▶ **WORK REQUIRED**: Write out the listing in full, matching it word for word.

——

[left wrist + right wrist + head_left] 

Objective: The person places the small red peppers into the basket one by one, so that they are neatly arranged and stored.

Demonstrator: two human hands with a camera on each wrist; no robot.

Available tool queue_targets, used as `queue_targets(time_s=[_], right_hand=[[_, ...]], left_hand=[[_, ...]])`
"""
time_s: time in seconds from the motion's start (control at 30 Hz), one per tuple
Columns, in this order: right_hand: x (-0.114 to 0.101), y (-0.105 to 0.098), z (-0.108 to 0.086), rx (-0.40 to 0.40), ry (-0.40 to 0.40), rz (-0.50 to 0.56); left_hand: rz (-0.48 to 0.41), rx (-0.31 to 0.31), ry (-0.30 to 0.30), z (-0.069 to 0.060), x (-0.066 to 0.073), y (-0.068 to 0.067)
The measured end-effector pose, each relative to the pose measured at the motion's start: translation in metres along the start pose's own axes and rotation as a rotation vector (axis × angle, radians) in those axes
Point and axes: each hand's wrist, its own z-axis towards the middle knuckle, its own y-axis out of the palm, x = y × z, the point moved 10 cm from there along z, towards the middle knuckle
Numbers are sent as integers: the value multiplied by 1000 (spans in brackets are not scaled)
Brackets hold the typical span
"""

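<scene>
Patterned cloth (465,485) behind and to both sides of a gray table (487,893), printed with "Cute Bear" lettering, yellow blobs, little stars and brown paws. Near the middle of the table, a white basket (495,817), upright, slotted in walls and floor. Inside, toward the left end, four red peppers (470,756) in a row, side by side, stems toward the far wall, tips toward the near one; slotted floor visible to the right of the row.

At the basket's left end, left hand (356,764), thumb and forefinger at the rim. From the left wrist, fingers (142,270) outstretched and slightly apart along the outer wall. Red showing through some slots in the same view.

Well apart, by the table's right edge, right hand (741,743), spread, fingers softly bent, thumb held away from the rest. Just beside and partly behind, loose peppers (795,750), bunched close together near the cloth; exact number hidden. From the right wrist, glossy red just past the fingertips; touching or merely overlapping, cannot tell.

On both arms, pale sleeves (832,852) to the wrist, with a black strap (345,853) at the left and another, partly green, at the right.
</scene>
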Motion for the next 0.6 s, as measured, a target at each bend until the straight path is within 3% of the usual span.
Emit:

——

▶ **YOUR RESPONSE**:
[left wrist + right wrist + head_left] 

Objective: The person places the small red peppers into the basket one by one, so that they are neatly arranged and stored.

Demonstrator: two human hands with a camera on each wrist; no robot.

Available tool queue_targets, used as `queue_targets(time_s=[_], right_hand=[[_, ...]], left_hand=[[_, ...]])`
"""
time_s: time in seconds from the motion's start (control at 30 Hz), one per tuple
Columns, in this order: right_hand: x (-0.114 to 0.101), y (-0.105 to 0.098), z (-0.108 to 0.086), rx (-0.40 to 0.40), ry (-0.40 to 0.40), rz (-0.50 to 0.56); left_hand: rz (-0.48 to 0.41), rx (-0.31 to 0.31), ry (-0.30 to 0.30), z (-0.069 to 0.060), x (-0.066 to 0.073), y (-0.068 to 0.067)
The measured end-effector pose, each relative to the pose measured at the motion's start: translation in metres along the start pose's own axes and rotation as a rotation vector (axis × angle, radians) in those axes
Point and axes: each hand's wrist, its own z-axis towards the middle knuckle, its own y-axis out of the palm, x = y × z, the point moved 10 cm from there along z, towards the middle knuckle
Numbers are sent as integers: the value multiplied by 1000 (spans in brackets are not scaled)
Brackets hold the typical span
"""

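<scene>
Patterned cloth (465,485) behind and to both sides of a gray table (487,893), printed with "Cute Bear" lettering, yellow blobs, little stars and brown paws. Near the middle of the table, a white basket (495,817), upright, slotted in walls and floor. Inside, toward the left end, four red peppers (470,756) in a row, side by side, stems toward the far wall, tips toward the near one; slotted floor visible to the right of the row.

At the basket's left end, left hand (356,764), thumb and forefinger at the rim. From the left wrist, fingers (142,270) outstretched and slightly apart along the outer wall. Red showing through some slots in the same view.

Well apart, by the table's right edge, right hand (741,743), spread, fingers softly bent, thumb held away from the rest. Just beside and partly behind, loose peppers (795,750), bunched close together near the cloth; exact number hidden. From the right wrist, glossy red just past the fingertips; touching or merely overlapping, cannot tell.

On both arms, pale sleeves (832,852) to the wrist, with a black strap (345,853) at the left and another, partly green, at the right.
</scene>
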Motion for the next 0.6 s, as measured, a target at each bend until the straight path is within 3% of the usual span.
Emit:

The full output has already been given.